◆ **About this exercise**
Transcribe word for word the lines spanning the line with "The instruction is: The" through the end of the records.

◆ **Saved data entries**
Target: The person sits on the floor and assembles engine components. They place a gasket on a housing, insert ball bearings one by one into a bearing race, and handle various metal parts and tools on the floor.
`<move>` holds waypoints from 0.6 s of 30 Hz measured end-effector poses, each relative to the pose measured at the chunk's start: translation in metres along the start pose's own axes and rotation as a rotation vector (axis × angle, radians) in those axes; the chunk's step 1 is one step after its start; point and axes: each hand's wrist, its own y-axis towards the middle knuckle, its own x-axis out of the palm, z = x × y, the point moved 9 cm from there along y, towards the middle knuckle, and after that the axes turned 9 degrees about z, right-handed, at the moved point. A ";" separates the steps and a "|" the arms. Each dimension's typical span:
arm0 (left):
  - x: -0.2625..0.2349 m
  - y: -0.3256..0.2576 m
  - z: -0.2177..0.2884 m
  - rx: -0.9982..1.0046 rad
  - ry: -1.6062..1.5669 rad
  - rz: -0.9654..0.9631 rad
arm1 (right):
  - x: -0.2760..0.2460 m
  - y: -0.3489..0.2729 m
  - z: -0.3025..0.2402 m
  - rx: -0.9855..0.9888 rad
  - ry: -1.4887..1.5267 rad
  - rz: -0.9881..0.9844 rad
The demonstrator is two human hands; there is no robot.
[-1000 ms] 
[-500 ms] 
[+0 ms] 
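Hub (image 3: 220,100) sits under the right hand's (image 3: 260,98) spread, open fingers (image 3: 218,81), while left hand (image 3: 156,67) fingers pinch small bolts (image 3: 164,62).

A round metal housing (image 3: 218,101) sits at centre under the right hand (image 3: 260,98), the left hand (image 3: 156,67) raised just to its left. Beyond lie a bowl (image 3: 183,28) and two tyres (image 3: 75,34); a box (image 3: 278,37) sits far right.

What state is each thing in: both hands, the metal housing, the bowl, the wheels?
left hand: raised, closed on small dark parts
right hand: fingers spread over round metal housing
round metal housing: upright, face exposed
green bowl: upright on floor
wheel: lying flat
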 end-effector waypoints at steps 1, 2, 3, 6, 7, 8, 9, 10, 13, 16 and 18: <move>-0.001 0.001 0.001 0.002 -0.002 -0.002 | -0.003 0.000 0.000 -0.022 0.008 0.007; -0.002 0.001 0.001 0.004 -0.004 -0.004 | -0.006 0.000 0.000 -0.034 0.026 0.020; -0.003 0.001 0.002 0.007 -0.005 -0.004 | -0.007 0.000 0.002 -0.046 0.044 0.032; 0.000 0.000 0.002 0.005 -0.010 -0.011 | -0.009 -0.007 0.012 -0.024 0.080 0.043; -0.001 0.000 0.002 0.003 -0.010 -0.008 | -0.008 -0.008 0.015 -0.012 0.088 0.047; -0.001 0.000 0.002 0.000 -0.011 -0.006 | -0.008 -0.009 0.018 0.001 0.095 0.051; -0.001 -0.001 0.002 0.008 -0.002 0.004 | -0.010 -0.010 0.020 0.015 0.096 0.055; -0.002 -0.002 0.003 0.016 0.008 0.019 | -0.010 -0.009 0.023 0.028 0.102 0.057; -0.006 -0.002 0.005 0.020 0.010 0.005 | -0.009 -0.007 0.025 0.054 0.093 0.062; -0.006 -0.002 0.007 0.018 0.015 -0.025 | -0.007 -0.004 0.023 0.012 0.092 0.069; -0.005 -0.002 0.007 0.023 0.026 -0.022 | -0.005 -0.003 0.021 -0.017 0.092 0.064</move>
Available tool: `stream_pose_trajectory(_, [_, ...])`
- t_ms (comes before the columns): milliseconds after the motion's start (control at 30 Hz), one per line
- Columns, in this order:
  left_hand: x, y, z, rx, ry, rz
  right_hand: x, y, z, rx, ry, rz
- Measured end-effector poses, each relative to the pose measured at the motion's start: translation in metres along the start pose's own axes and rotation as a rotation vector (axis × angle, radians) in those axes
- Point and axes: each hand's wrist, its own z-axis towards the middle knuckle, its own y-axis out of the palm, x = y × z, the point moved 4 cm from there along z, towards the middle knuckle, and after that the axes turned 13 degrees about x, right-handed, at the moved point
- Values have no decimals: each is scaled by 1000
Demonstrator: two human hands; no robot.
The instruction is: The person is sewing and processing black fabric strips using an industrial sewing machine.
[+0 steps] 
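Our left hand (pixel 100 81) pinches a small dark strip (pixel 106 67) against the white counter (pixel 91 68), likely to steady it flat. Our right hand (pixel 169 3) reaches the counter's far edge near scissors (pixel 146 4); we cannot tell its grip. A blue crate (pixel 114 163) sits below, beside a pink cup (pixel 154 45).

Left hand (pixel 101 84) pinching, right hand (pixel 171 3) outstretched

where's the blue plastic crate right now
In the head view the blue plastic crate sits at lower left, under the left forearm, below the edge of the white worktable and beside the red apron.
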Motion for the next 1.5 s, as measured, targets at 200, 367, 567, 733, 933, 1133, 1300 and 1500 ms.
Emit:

◆ **Exercise answer**
The instruction is: The person is sewing and processing black fabric strips using an industrial sewing machine.
[+0 steps] 
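Our left hand (pixel 100 81) pinches a small dark strip (pixel 106 67) against the white counter (pixel 91 68), likely to steady it flat. Our right hand (pixel 169 3) reaches the counter's far edge near scissors (pixel 146 4); we cannot tell its grip. A blue crate (pixel 114 163) sits below, beside a pink cup (pixel 154 45).

Left hand (pixel 101 84) pinching, right hand (pixel 171 3) outstretched

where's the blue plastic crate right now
In the head view the blue plastic crate sits at lower left, under the left forearm, below the edge of the white worktable and beside the red apron.
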Motion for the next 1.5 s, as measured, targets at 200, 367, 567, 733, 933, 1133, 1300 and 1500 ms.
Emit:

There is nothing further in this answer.